Task item:
Reproduce the data that follows precisely.
-*-*-
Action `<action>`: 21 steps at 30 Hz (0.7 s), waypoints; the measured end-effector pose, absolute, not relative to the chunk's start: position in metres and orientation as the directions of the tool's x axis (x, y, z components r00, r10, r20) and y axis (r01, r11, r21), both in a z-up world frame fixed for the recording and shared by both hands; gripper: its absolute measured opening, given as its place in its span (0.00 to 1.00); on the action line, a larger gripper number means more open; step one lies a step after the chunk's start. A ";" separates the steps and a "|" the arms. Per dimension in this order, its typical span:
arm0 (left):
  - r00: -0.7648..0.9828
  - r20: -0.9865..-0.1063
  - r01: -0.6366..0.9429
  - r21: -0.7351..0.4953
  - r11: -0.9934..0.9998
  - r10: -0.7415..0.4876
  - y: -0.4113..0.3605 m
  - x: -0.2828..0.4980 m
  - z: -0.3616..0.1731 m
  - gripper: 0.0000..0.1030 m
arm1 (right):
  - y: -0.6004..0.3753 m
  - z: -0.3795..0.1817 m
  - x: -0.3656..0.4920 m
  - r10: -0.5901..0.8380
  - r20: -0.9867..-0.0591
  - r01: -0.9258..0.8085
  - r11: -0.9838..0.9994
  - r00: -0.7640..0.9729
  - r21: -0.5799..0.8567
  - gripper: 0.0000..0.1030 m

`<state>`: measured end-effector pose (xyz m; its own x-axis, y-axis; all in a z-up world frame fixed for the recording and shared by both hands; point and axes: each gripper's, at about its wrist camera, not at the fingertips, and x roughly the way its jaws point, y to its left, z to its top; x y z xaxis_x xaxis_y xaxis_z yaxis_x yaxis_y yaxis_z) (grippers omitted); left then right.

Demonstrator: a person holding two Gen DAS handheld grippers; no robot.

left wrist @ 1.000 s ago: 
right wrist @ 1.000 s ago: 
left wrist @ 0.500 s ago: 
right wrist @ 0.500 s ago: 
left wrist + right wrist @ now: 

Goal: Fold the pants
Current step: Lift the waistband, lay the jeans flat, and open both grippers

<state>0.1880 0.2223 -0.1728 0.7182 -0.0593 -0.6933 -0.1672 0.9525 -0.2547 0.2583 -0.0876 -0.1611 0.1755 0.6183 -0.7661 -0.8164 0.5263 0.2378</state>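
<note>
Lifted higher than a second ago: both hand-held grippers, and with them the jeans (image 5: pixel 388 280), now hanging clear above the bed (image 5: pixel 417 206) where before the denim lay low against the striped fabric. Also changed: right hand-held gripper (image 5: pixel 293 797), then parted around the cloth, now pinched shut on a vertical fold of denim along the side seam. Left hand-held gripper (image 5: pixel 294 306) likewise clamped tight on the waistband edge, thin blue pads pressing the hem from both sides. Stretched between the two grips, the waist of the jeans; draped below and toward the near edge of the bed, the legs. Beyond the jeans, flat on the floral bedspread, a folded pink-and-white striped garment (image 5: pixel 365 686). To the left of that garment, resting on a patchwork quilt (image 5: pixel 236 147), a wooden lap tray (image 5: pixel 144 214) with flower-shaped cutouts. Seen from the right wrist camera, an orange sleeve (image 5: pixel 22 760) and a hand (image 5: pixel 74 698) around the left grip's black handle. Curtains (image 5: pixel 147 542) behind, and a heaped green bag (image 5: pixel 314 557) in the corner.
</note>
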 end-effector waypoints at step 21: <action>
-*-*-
Result for this exercise:
Action `<action>`: 21 steps at 30 Hz (0.7 s), waypoints; the measured end-effector pose, absolute, not relative to the chunk's start: position in metres and orientation as the directions of the tool's x axis (x, y, z components r00, r10, r20) and y axis (r01, r11, r21), both in a z-up world frame fixed for the recording and shared by both hands; gripper: its absolute measured opening, given as its place in its span (0.00 to 1.00); on the action line, a larger gripper number means more open; step one lies a step after the chunk's start. A ";" separates the steps and a "|" the arms. Per dimension in this order, its typical span:
arm0 (left):
  - r00: -0.7648..0.9828
  - r20: -0.9865..-0.1063
  - r01: -0.6366..0.9429
  - r21: -0.7351..0.4953
  - r11: -0.9934..0.9998
  - r10: -0.7415..0.4876
  - y: -0.4113..0.3605 m
  - x: -0.2828..0.4980 m
  - z: -0.3616..0.1731 m
  - gripper: 0.0000..0.1030 m
arm1 (right):
  - y: -0.6004..0.3753 m
  - z: -0.3795..0.1817 m
  - x: -0.3656..0.4920 m
  - r10: -0.5901..0.8380
  - r20: -0.9867..-0.0591
  - r01: -0.9258..0.8085
  - r11: -0.9838..0.9994
  - r00: -0.7640..0.9729
  - r21: -0.5799..0.8567
  - gripper: 0.0000..0.1030 m

`<state>`: measured end-effector pose (xyz m; its own x-axis, y-axis; all in a z-up world frame fixed for the recording and shared by both hands; point and axes: each gripper's, at about its wrist camera, not at the fingertips, and x roughly the way its jaws point, y to its left, z to its top; x y z xaxis_x xaxis_y xaxis_z yaxis_x yaxis_y yaxis_z) (grippers omitted); left then right.

Demonstrator: a person holding two Gen DAS handheld grippers; no robot.

left wrist @ 1.000 s ago: 
right wrist @ 1.000 s ago: 
left wrist @ 0.500 s ago: 
right wrist @ 0.500 s ago: 
left wrist + right wrist @ now: 

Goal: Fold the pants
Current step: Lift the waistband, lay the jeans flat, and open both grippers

<state>0.1880 0.2223 -0.1728 0.7182 -0.0593 -0.6933 -0.1672 0.9525 -0.2547 0.2583 -0.0876 -0.1611 0.1755 0.6183 -0.7661 -0.8164 0.5263 0.2378</state>
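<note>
Lifted higher than a second ago: both hand-held grippers, and with them the jeans (image 5: pixel 388 280), now hanging clear above the bed (image 5: pixel 417 206) where before the denim lay low against the striped fabric. Also changed: right hand-held gripper (image 5: pixel 293 797), then parted around the cloth, now pinched shut on a vertical fold of denim along the side seam. Left hand-held gripper (image 5: pixel 294 306) likewise clamped tight on the waistband edge, thin blue pads pressing the hem from both sides. Stretched between the two grips, the waist of the jeans; draped below and toward the near edge of the bed, the legs. Beyond the jeans, flat on the floral bedspread, a folded pink-and-white striped garment (image 5: pixel 365 686). To the left of that garment, resting on a patchwork quilt (image 5: pixel 236 147), a wooden lap tray (image 5: pixel 144 214) with flower-shaped cutouts. Seen from the right wrist camera, an orange sleeve (image 5: pixel 22 760) and a hand (image 5: pixel 74 698) around the left grip's black handle. Curtains (image 5: pixel 147 542) behind, and a heaped green bag (image 5: pixel 314 557) in the corner.
</note>
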 end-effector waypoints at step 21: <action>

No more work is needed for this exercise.